I often see the term white noise appearing when reading about different statistical models. I must however admit, that I am not completely sure what this means. It is usually abbreviated as $WN(0,σ^2)$. Does that mean it's normally distributed or could it follow any distribution?
The answer is NO, it doesn't have to be normal; YES, it can be other distributions.
Colors of the noise
Let's talk about colors of the noise.
- The noise that an infant makes during the air travel is not white. It has color.
- The noise that an airplane engine makes is also not white, but it's not as colored as the kid's noise. It's whiter.
- The noise that an ocean or a forest produces is almost white.
If you use noise cancelling head phones, you know that #1 is impossible to cancel. It'll pierce through any head phone with ease. #2 will be cancelled very well.
As to #3, why would you cancel it?
Origin of a term "color"
What's the distinction between these three noises? It comes from spectral analysis. As you know from high school years you can send the white light through a prism and it will split the light into all different colors. That's what we call white: all colors in approximately the same proportion. No color dominates.

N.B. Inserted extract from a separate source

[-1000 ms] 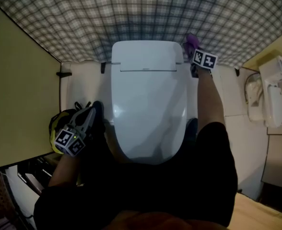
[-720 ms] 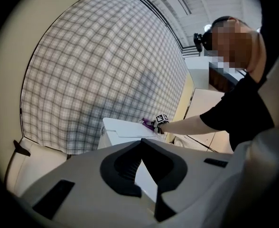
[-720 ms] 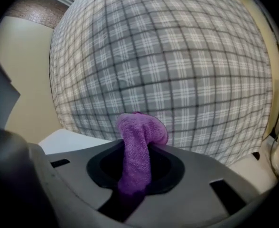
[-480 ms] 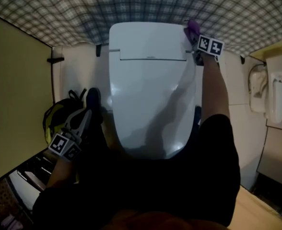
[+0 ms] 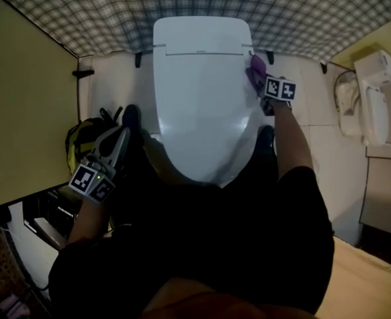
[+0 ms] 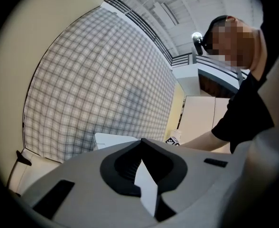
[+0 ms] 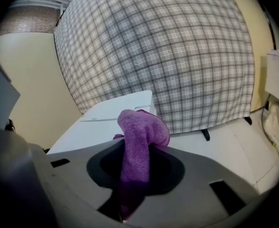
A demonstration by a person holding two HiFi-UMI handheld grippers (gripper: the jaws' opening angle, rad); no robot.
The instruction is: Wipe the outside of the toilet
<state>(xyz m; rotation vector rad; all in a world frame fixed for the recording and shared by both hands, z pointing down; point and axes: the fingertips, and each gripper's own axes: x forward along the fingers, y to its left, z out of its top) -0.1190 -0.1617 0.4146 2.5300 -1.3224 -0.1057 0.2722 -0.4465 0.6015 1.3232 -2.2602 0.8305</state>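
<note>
Item 1. Toilet (image 5: 202, 98): white, lid down, seen from above in the head view. It stands against a grey plaid wall covering (image 5: 182, 5), on a pale floor (image 5: 315, 151).

Item 2. Purple cloth (image 5: 255, 74): fluffy and bunched. It lies against the right edge of the toilet lid, near the hinge end, and touches that edge. In the right gripper view it rises out of the jaws and folds over at the top, with the lid just behind it.

Item 3. Right gripper (image 5: 262, 86): held at arm's length beside the toilet's right flank, marker cube uppermost. Its jaws are clamped on the purple cloth.

Item 4. Left gripper (image 5: 118, 140): held low at the toilet's left side, well apart from the cloth, pointing towards the wall. Its jaws meet at the tips with nothing between them. Only a pale sliver shows through the narrow wedge behind the tips.

Item 5. Person: dark short-sleeved top, bare forearms, leaning over the front of the bowl. One dark shoe (image 5: 130, 118) is left of the toilet and another (image 5: 265, 135) is right of it.

Item 6. Yellow-and-black bag (image 5: 81, 145): on the floor left of the toilet, just beside the left gripper.

Item 7. Beige partition (image 5: 22, 111): runs along the left side.

Item 8. White wall fixture (image 5: 372, 105): at far right, apart from the toilet.
</note>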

The color is the light of a certain frequency, or you could say electromagnetic waves of certain wavelength like shown below. The red color has low frequency relative to the blue, equivalently the red color has longer wavelength of almost 800nm compared to the blue wavelength of 450nm.
If you take noise, whether acoustic, radio or other, and send it through the spectral analysis tool such as FFT, you get it spectral decomposition. You'll see how much of each frequency is in the noise, like shown in the next picture from Wikipedia. It's clear that this is not white noise: it has clear peaks at 50Hz, 40Hz etc.

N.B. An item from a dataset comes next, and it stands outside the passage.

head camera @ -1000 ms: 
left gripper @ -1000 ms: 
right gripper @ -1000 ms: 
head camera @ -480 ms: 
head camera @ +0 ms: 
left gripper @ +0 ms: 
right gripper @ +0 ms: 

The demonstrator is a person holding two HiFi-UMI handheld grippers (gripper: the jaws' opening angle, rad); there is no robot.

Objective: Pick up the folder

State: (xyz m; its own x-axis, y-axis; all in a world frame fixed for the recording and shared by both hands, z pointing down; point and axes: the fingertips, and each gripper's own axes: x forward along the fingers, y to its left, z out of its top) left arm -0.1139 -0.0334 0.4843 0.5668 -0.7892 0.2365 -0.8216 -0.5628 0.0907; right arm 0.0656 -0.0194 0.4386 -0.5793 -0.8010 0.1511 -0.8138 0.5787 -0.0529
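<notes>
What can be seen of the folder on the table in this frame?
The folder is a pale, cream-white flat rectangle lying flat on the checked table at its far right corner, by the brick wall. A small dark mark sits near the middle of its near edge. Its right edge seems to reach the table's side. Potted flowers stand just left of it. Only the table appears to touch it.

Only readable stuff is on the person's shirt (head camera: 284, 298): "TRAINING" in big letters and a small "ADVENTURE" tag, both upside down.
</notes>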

If a narrow frequency band sticks out, then it's called colored, as in not white. So, white noise is just like white light, it has a wide range of frequencies in approximately same proportion like shown in the next figure from this site. The top chart shows the recording of the amplitude, and the bottom shows the spectral decomposition. No frequency sticks out. So the noise is white.
Now, why does the sequence of independent identically distributed random numbers(iid) generates the white noise? Let's think of what makes a signal colored. It's the waves of certain frequency sticking out from others. They dominate the spectrum. Consider a perfect sign wave: $\sin(2\pi t)$. Let's see what is the covariance between any two points $\phi=1/2$ seconds apart: $$E[\sin(2\pi t) \times \sin(2\pi (t+1/2)]=-E[\sin^2 (2\pi t)]=-\frac 1 2$$
So, in the presence of the sine wave we'll get autocorrelation in the time series: all oservations half a second apart will be perfectly negatively correlated! Now, saying that our data is i.i.d. implies that there is no any autocorrelation whatsoever. This means that there are no waves in the signal. The spectrum of the noise is flat.

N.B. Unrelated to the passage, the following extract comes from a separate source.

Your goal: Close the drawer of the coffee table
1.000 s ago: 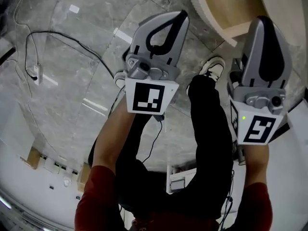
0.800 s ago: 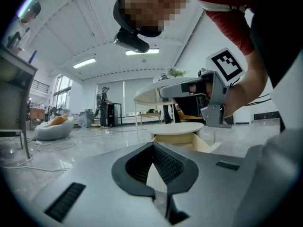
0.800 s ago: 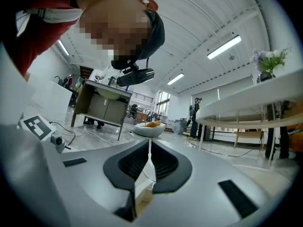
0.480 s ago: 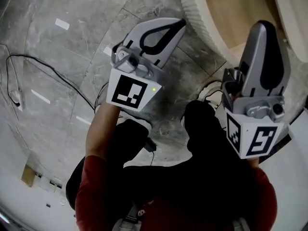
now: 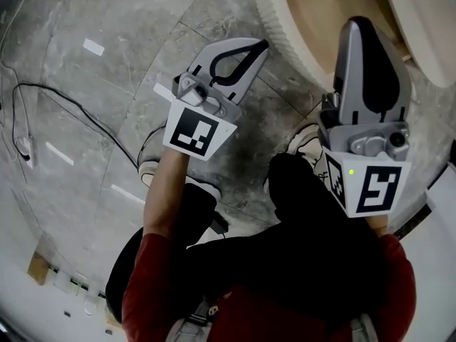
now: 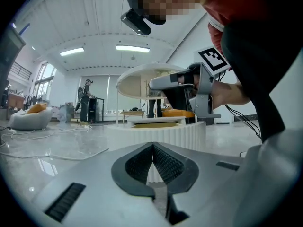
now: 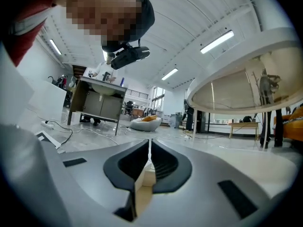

Here's an example I created on my computer. I first recorded my tuning fork, then I recorded the noise from computer's fans. Then I ran the following MATLAB code to analyze the spectra:
[y,Fs] = audioread(filew); data = y(1000:5000,1); plot(data) figure periodogram(data,,,Fs); [pxx,f] = periodogram(data,,,Fs); [pm,i]=max(pxx); f(i)
Here's the signal and the spectrum of the tuning fork. As expected it has a peak at around 440Hz. The tuning fork must produce a nearly ideal sine wave signal, like in my theoretical example earlier.
Next I did the same to the noise. As expected no frequency is sticking out. Obviously this is not the white noise, but it gets quite close to it. I think that there must be very high pitched frequency, it bother me a little bit. I need to change the fan soon. However, I don't see it in the spectrum. Maybe because my microphone is beyond crappy, or the sampling frequency is not high enough.
Distribution doesn't matter
The important part is that in the random sequence the numbers are not autocorrelated (or even stronger, independent). The exact distribution is not important. It could be Gaussian or gamma, but as long as the numbers do not correlate in the sequence the noise will be white.
White noise simply means that the sequence of samples are uncorrelated with zero mean and finite variance. There is no restriction on the distribution from which the samples are drawn. Now if the samples happen to be drawn from a Normal distribution, you have a special type of white noise called Gaussian white noise.